Skip to content

imesh/apigee-hybrid-cassandra-backup-manual-execution

Repository files navigation

Apigee hybrid Cassandra Backup Manual Execution

Background

In Apigee hybrid, Cassandra backups should be configured according to the documentation for periodically capturing Cassandra backups either using Google Cloud Storage buckets or using a SSH server (VM). Apigee has automated this operation using apigee-cassandra-backup-utility. If it is required to capture a Cassandra backup while the above configuration is not applied or when the Apigee controller in the runtime plane is in an inconsistent state, this approach can be used.

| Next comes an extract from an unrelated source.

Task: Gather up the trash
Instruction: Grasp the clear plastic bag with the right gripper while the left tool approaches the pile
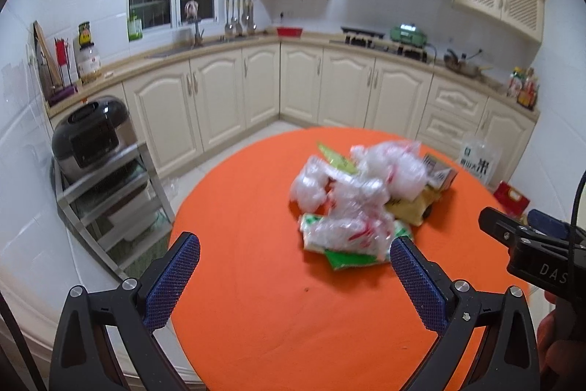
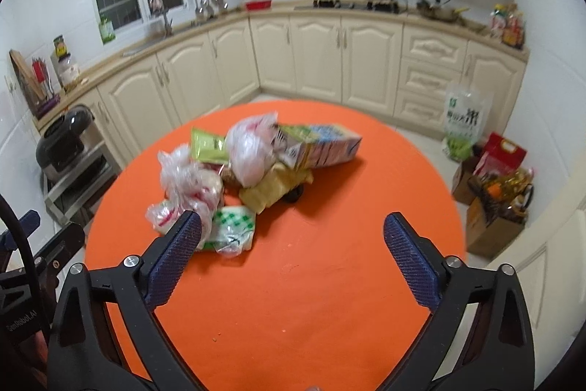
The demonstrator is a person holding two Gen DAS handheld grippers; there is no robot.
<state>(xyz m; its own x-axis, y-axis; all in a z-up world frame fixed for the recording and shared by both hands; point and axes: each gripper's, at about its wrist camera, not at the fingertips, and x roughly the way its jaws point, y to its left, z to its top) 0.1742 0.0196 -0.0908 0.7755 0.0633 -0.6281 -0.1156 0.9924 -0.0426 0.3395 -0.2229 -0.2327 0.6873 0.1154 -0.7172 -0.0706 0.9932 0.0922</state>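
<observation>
Round table covered with an orange cloth (image 2: pixel 329 299). A single heap rests toward its far half: crumpled clear plastic bags with red print (image 2: pixel 190 185), a green-and-white checked packet (image 2: pixel 234 226), a flat green pouch (image 2: pixel 207 145), a pale blue and white carton lying on its side (image 2: pixel 326 145), and a yellow wrapper (image 2: pixel 274 189). Small crumbs (image 2: pixel 214 339) dot the near cloth.

The table (image 2: pixel 329 281) is plain orange. Beyond the left hand-held gripper (image 1: pixel 295 257), with blue cross-hatched pads (image 1: pixel 172 281), lie clear bags (image 1: pixel 351 185) streaked red, a green-and-white checked packet (image 2: pixel 234 226), a pale blue carton (image 2: pixel 326 147) and a yellow wrapper (image 2: pixel 274 189).
</observation>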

This tool was written using the same approach used by apigee-cassandra-backup-utility and standard Cassandra guidelines of capturing snapshots, deleting snapshots and restoring them:

Disclaimer

Please note that this is not a Google product. Use this at your own risk.

Apigee hybrid versions supported

This tool was verified on following releases:

  • Apigee hybrid 1.3.4

How to Backup

  1. Take a copy of this Github repository and switch to the apigee-hybrid-cassandra-backup-manual-execution directory:

    git clone https://github.com/imesh/apigee-hybrid-cassandra-backup-manual-execution
    cd apigee-hybrid-cassandra-backup-manual-execution/
    
  2. Configure kubectl to point to your Apigee hybrid Kubernetes cluster.

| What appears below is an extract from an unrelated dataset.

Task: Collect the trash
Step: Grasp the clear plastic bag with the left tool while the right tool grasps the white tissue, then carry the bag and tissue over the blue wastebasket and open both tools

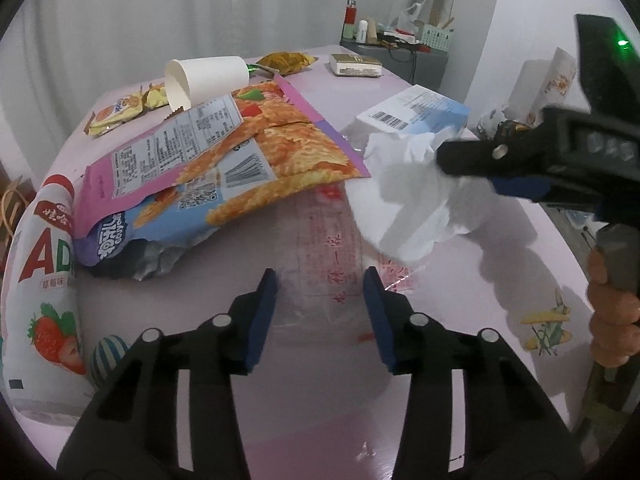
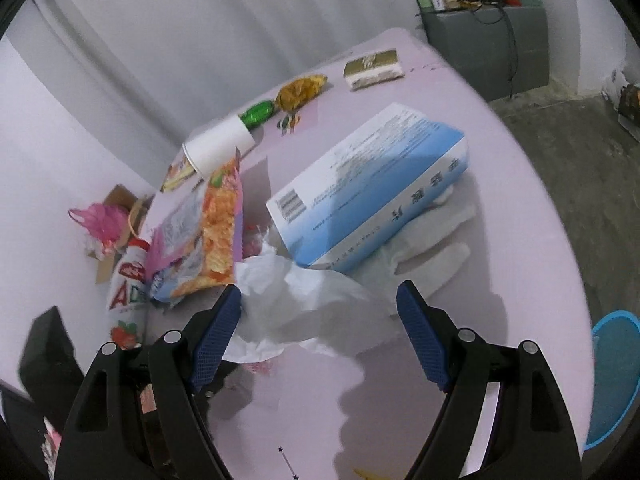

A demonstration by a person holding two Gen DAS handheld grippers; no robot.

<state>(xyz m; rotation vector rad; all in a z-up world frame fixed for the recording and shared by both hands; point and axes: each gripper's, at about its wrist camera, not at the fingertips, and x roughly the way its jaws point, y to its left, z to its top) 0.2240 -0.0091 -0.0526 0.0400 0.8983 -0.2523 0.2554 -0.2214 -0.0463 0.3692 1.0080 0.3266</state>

  3. Update config.sh file and set Apigee namespace and Cassandra ddl_user credentials:

    APIGEE_NAMESPACE=apigee
    CASSANDRA_DB_USER=ddl_user
    CASSANDRA_DB_PASSWORD=# set ddl_user password here
    
  4. Execute backup.sh bash script:

    ./backup.sh
    

    An example output:

    ./backup.sh
    Snapshot: snapshot-2021-08-31-15-45-20
    Apigee Namespace: apigee
    INFO: Check the availability of the cqlsh pod...
    INFO: The cqlsh pod already exists...
    Apigee Cassandra pod: apigee-cassandra-default-0
    [apigee-cassandra-default-0] INFO: Exporting schema cql...
    [apigee-cassandra-default-0] INFO: Exchema cql exported: /Users/imesh/apigee/hybrid/cassandra/apigee-hybrid-cassandra-backup-manual-execution/cassandra-backups/snapshots/snapshot-2021-08-31-15-45-20/apigee-cassandra-default-0-snapshot-2021-08-31-15-45-20-schema.cql
    [apigee-cassandra-default-0] INFO: Creating a Cassandra snapshot in the pod...
    [apigee-cassandra-default-0] INFO: Creating snapshot: snapshot-2021-08-31-15-45-20
    Requested creating snapshot(s) for [all keyspaces] with snapshot name [snapshot-2021-08-31-15-45-20] and options {skipFlush=false}
    Snapshot directory: snapshot-2021-08-31-15-45-20
    [apigee-cassandra-default-0] INFO: Snapshot created: snapshot-2021-08-31-15-45-20
    [apigee-cassandra-default-0] INFO: Creating snapshot tar file: snapshot-2021-08-31-15-45-20
    tar: Removing leading `/' from member names
    [apigee-cassandra-default-0] INFO: Snapshot tar file generated: /opt/apigee/data/apigee-cassandra-default-0-backup-snapshot-2021-08-31-15-45-20.tgz
    [apigee-cassandra-default-0] INFO: Clearing snapshot: snapshot-2021-08-31-15-45-20
    Requested clearing snapshot(s) for [all keyspaces] with snapshot name [snapshot-2021-08-31-15-45-20]
    [apigee-cassandra-default-0] INFO: Snapshot cleared: snapshot-2021-08-31-15-45-20
    [apigee-cassandra-default-0] INFO: A Cassandra snapshot and snapshot tar file created in the pod
    [apigee-cassandra-default-0] INFO: Copying Cassandra snapshot file from the pod to the local machine...
    tar: Removing leading `/' from member names
    [apigee-cassandra-default-0] INFO: Cassandra snapshot file copied: /Users/imesh/apigee/hybrid/cassandra/apigee-hybrid-cassandra-backup-manual-execution/cassandra-backups/snapshots/snapshot-2021-08-31-15-45-20/apigee-cassandra-default-0-backup-snapshot-2021-08-31-15-45-20.tgz
    [apigee-cassandra-default-0] INFO: Deleting Cassandra snapshot file created in the pod...
    [apigee-cassandra-default-0] INFO: Cassandra snapshot file created in the pod was deleted
    [apigee-cassandra-default-0] INFO: Backup DONE!
    INFO: Deleting cqlsh pod...
    INFO: DONE!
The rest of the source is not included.